- _TASK REQUIREMENTS_
Where a line below holds the string "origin", copy that line.
┌─ RECORDED INFORMATION
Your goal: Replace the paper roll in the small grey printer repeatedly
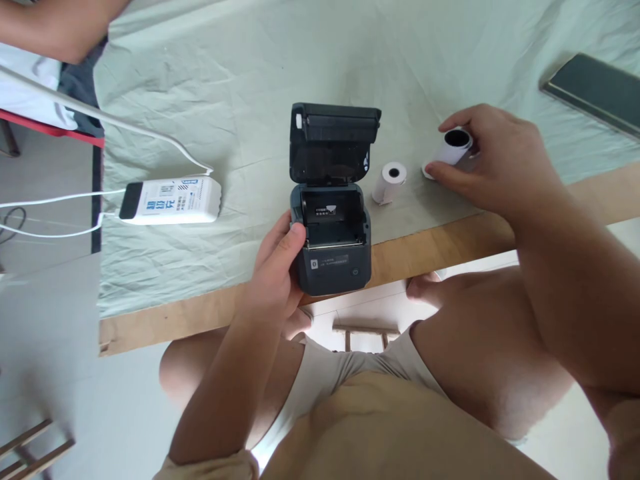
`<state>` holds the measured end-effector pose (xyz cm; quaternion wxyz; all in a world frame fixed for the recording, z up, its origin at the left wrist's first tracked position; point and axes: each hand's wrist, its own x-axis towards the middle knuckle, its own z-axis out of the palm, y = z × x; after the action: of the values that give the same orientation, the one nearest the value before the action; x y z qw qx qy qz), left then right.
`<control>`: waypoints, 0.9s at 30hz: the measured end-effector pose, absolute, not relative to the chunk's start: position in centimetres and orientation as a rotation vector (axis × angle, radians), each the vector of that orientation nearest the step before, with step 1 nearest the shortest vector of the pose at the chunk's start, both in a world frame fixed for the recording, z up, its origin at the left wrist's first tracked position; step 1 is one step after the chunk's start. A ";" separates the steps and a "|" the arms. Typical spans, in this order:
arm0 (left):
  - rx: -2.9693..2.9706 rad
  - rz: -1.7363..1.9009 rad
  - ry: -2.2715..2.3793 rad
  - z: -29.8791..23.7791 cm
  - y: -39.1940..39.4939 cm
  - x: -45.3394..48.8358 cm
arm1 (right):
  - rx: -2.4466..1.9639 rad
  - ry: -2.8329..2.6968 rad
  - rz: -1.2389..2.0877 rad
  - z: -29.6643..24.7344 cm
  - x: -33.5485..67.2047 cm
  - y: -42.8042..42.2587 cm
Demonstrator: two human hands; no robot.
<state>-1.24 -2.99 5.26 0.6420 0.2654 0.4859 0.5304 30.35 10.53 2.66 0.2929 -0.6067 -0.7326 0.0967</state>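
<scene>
My left hand (277, 267) grips the left side of a dark portable label printer (333, 270), its thumb on the edge by the paper bay. The printer's lid (333, 143) is swung up, and no roll shows in the bay. To the right of the printer, a small white paper roll (387, 185) stands on end with a short loose tail. Farther right, my right hand (487, 157) has thumb and fingers closed around a white label roll (451, 155) with a wide dark core; part of that roll is hidden by the hand.
A white power strip (173, 200) with white cables lies on the green cloth (240, 87) at left. At the far right is a dark flat case (597, 90). The wooden table edge (170, 323) runs above my lap. Another person's arm (60, 30) shows at top left.
</scene>
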 end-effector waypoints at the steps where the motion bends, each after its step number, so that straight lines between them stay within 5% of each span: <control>1: 0.610 1.204 1.113 5.3 -3.0 -1.2 | -1.561 -1.907 0.259 3.1 29.9 10.1; 10: 0.650 1.210 1.151 5.3 -3.0 -1.2 | -0.866 -1.997 0.499 8.3 21.3 1.8; 18: 0.661 1.264 1.172 5.1 -3.0 -1.2 | -0.918 -2.197 0.222 6.3 17.8 2.4; 27: 0.651 1.229 1.210 5.3 -3.2 -1.2 | -1.027 -2.287 0.279 7.1 17.6 2.3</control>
<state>-1.23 -3.18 5.33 0.6044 0.2815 0.5228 0.5312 17.61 2.33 7.08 0.3046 -0.3878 -0.8636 0.1053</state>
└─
- _RESULT_
`<state>` holds the measured end-effector pose (xyz cm; quaternion wxyz; all in a world frame fixed for the recording, z up, its origin at the left wrist's first tracked position; point and axes: each hand's wrist, its own x-axis towards the middle knuckle, its own z-axis out of the palm, y = z × x; after the action: of the values that give the same orientation, the one nearest the value before the action; x y z qw qx qy qz), left then right.
`<control>`: waypoints, 0.9s at 30hz: the measured end-effector pose, absolute, not relative to the chunk's start: position in centimetres and orientation as a rotation vector (axis × angle, radians), each the vector of that orientation nearest the step before, with step 1 nearest the shortest vector of the pose at the chunk's start, both in a world frame fixed for the recording, z up, its origin at the left wrist's first tracked position; step 1 is one step after the chunk's start. A ";" separates the steps and a "|" the arms. Typical spans, in this order:

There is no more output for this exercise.